Fourth-Year Residents

General Skills

  • Able to effectively supervise other residents effectively acting as "Chief Resident" if needed
  • Function essentially as a junior colleague of the faculty

Gross Room Skills

  • Able to gross virtually any specimen with little supervision

Microscopic Skills

  • Able to formulate a final diagnosis for most cases with limited supervision
  • Able to interpret most frozen sections
  • Able to supervise frozen sections

Teaching Skills

  • Functions as a general resource for all junior residents and rotating medical students

Research Skills

  • Present original work at local and national meetings

Learning Skills

  • Have acquired through reading a complete base of knowledge in pediatric and perinatal pathology

Administrative Skills

  • Able to help junior residents organize work and avoid mistakes and delays in sign-out

Resident Supervision and Evaluation

Each pediatric pathologist evaluates residents in the following manner:

Daily

Evaluation of medical knowledge and practice-based learning and improvement occurs at the time of microscopic sign-out in surgical pathology, formulation of the preliminary and final anatomic diagnoses in autopsy pathology, and performance and interpretation of frozen sections at the time of intraoperative consultation.

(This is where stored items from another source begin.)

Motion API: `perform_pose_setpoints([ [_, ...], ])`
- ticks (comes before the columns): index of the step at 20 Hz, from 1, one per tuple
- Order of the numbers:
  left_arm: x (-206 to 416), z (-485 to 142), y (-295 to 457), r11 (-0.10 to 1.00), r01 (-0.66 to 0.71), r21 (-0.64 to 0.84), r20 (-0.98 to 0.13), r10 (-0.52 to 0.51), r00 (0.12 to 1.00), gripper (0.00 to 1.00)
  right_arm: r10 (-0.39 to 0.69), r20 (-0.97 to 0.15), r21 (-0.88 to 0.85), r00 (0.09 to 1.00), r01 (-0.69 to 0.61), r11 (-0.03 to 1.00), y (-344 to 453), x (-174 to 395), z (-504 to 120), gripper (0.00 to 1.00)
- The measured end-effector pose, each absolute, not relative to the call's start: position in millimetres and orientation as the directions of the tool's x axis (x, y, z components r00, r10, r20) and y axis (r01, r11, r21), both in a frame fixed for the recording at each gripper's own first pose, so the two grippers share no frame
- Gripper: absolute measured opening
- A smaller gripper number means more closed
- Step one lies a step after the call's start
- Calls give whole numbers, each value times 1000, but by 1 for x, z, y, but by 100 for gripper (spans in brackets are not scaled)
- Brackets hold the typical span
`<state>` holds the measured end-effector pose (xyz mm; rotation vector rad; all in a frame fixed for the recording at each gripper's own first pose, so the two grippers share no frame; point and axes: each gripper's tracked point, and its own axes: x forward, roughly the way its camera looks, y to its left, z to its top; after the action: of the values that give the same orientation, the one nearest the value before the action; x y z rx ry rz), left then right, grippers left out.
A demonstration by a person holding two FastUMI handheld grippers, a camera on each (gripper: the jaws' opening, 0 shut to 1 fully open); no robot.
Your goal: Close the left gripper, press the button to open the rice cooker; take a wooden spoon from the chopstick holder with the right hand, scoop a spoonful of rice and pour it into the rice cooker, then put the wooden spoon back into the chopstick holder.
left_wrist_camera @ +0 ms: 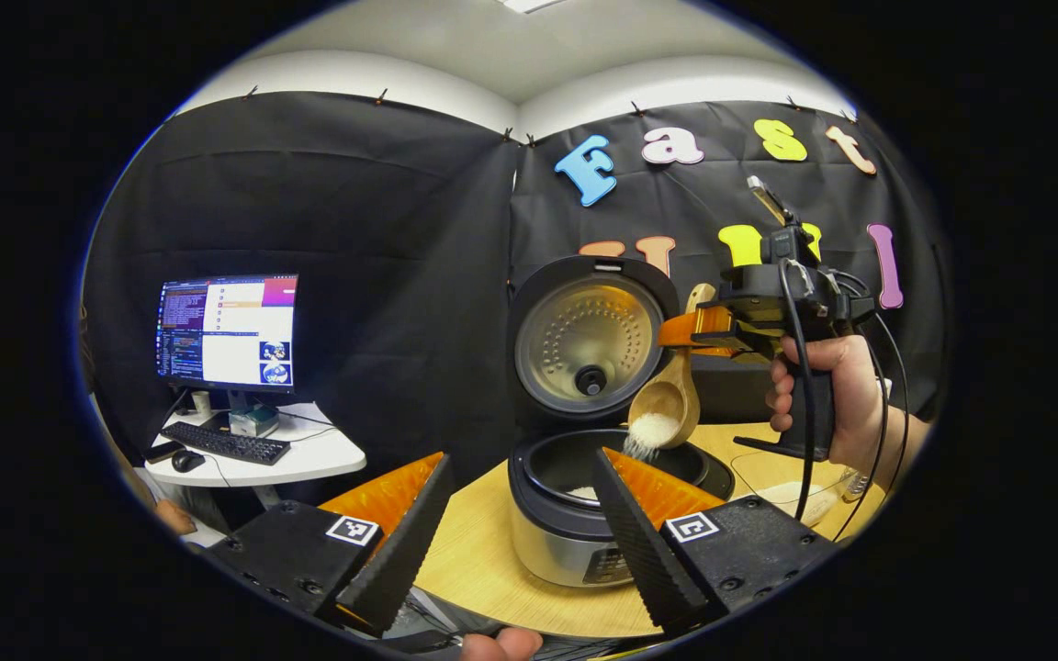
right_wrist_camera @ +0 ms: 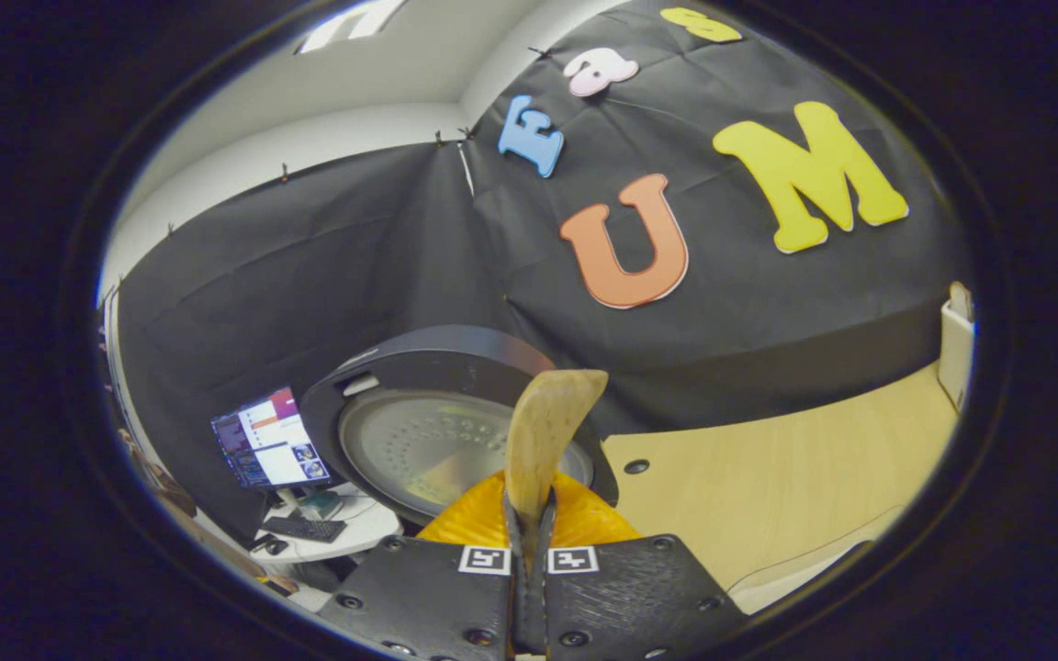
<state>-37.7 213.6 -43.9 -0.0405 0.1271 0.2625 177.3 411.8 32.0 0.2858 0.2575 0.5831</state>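
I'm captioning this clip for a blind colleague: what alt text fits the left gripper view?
A wooden spoon, held by the right gripper, tips rice into the open rice cooker on a wooden table. The left gripper is open in the foreground.

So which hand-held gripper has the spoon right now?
The right hand-held gripper, shut on the wooden spoon over the rice cooker; the left hand-held gripper is open, empty.
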Motion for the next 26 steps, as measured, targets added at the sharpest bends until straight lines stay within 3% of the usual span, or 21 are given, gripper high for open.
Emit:
perform_pose_setpoints([
  [16,-37,-36,214,966,-260,-6,-110,257,960,97,575,-66,-184,816,-576,796,454,147,52,0],
  [21,-37,-35,216,962,-271,-19,-109,267,957,97,582,-88,-131,809,-588,798,446,142,46,0],
  [26,-39,-27,211,966,-255,-52,-93,249,964,97,605,-103,119,789,-594,795,428,147,55,0],
])
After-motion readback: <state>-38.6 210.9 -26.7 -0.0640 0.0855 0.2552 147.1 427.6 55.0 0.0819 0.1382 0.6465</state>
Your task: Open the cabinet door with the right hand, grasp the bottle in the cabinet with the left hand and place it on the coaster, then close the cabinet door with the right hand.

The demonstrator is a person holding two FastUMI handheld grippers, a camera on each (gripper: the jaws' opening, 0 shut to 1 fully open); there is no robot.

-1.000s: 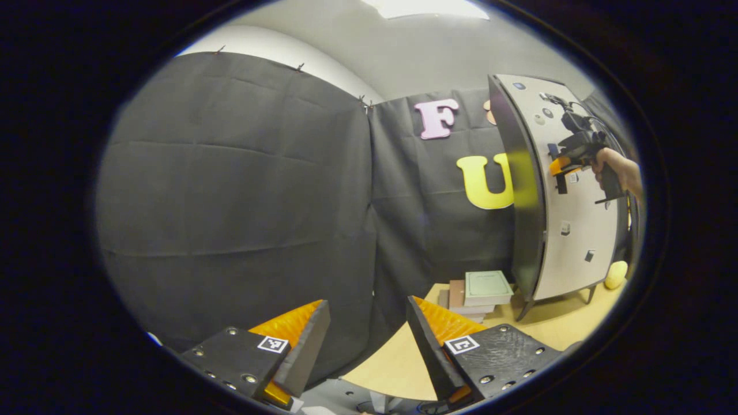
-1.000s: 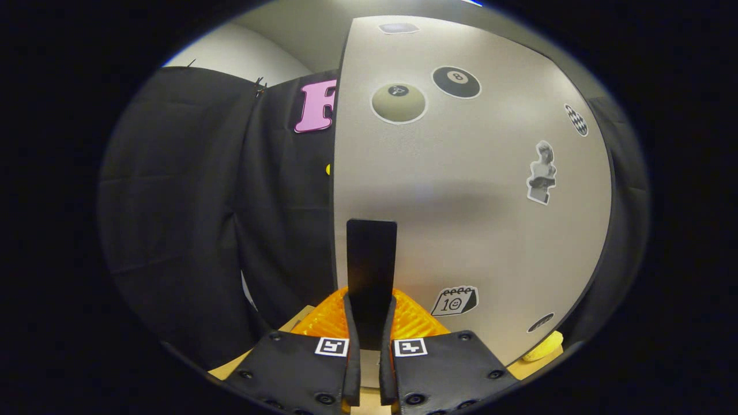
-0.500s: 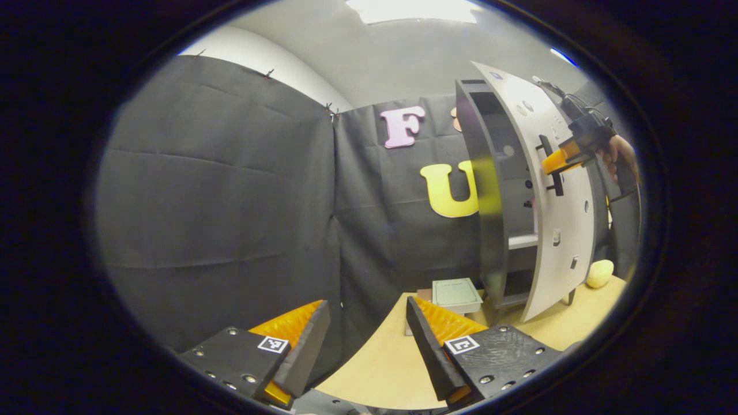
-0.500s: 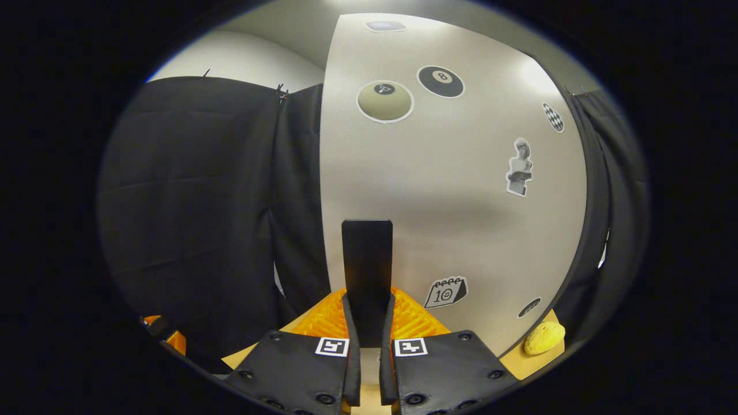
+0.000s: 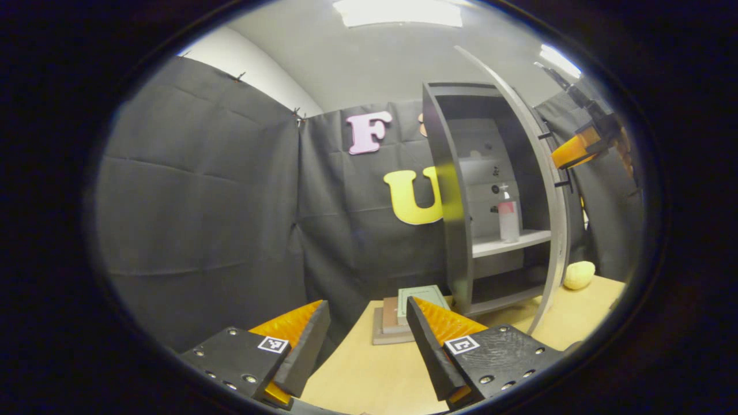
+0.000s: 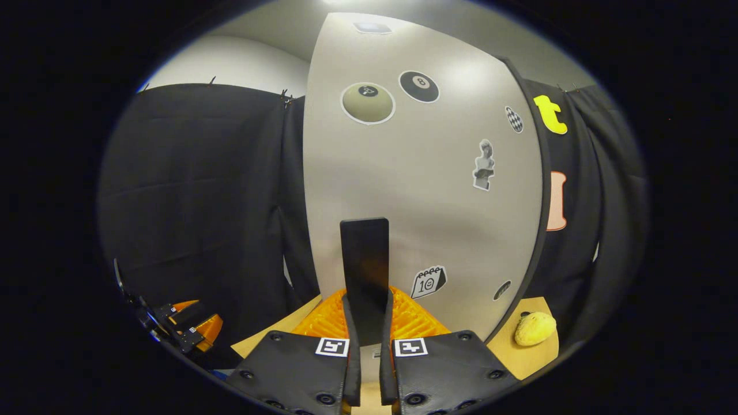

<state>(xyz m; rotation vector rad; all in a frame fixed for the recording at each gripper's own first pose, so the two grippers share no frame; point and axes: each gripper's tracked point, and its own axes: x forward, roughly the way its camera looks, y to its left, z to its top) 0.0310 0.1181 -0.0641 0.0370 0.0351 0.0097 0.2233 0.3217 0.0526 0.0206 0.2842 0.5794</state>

Evidence of progress in utilizing a systems-based approach to pathology practice is assessed by review of the resident's handling of specimens, interaction with the clinical staff and preparation of surgical and autopsy reports.

Monthly

Formal online evaluations of each resident (MyEvaluations system) addressing the following criteria:

  • Interpersonal and communication skills
  • Medical knowledge
  • Patient care
  • Practice-based learning and improvement
  • Professionalism
  • Research and scholarly activities
  • System-based practice

Yearly

Each resident's performance on the annual in-service examination is reviewed in detail.

Ad Hoc

Each resident will critique and modify case presentations and research projects.